Your objective.
Word for word, restate the lines from the start of the data below through the line containing "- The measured".

Data provided.
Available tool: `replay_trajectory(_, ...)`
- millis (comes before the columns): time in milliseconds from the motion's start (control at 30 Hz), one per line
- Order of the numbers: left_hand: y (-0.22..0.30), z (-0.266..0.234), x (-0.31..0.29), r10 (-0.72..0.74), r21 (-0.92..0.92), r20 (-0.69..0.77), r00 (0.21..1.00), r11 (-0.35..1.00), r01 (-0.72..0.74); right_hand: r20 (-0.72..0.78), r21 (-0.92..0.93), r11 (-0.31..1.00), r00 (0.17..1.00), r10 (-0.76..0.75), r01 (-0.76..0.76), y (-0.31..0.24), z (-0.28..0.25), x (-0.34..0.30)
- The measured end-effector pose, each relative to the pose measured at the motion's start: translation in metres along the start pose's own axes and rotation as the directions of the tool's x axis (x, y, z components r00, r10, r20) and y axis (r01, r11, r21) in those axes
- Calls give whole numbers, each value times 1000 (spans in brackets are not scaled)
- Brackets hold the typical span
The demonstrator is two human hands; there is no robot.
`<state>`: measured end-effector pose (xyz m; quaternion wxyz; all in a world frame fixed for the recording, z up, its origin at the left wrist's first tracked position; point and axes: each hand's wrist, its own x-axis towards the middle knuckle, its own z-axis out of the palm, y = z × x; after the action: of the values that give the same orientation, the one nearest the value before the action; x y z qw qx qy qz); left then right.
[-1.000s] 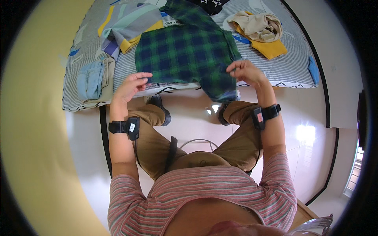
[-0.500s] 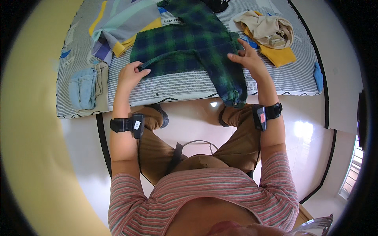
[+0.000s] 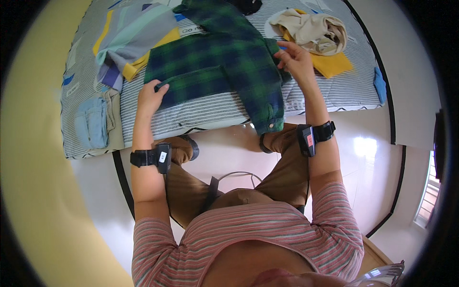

Response to the exercise.
Available tool: `replay_trajectory(_, ...)`
- millis (comes before the columns): time in milliseconds from the motion's start (control at 30 Hz), one per line
- Order of the numbers: left_hand: y (-0.22..0.30), z (-0.266..0.234), x (-0.31..0.29), r10 (-0.72..0.74), r21 (-0.92..0.92), r20 (-0.69..0.77), r00 (0.21..1.00), r11 (-0.35..1.00), r01 (-0.72..0.74); right_hand: r20 (-0.72..0.78), r21 (-0.92..0.93), r11 (-0.31..1.00), r00 (0.17..1.00), r10 (-0.76..0.75), r01 (-0.76..0.76), y (-0.31..0.24), z (-0.28..0.25), x (-0.34..0.30)
- The measured end-effector pose, each relative to the pose measured at the motion's start: translation in metres along the start pose's own axes and rotation as the directions of the tool's x axis (x, y, z components r00, r10, r20) and y axis (r01, r11, r21) in those axes

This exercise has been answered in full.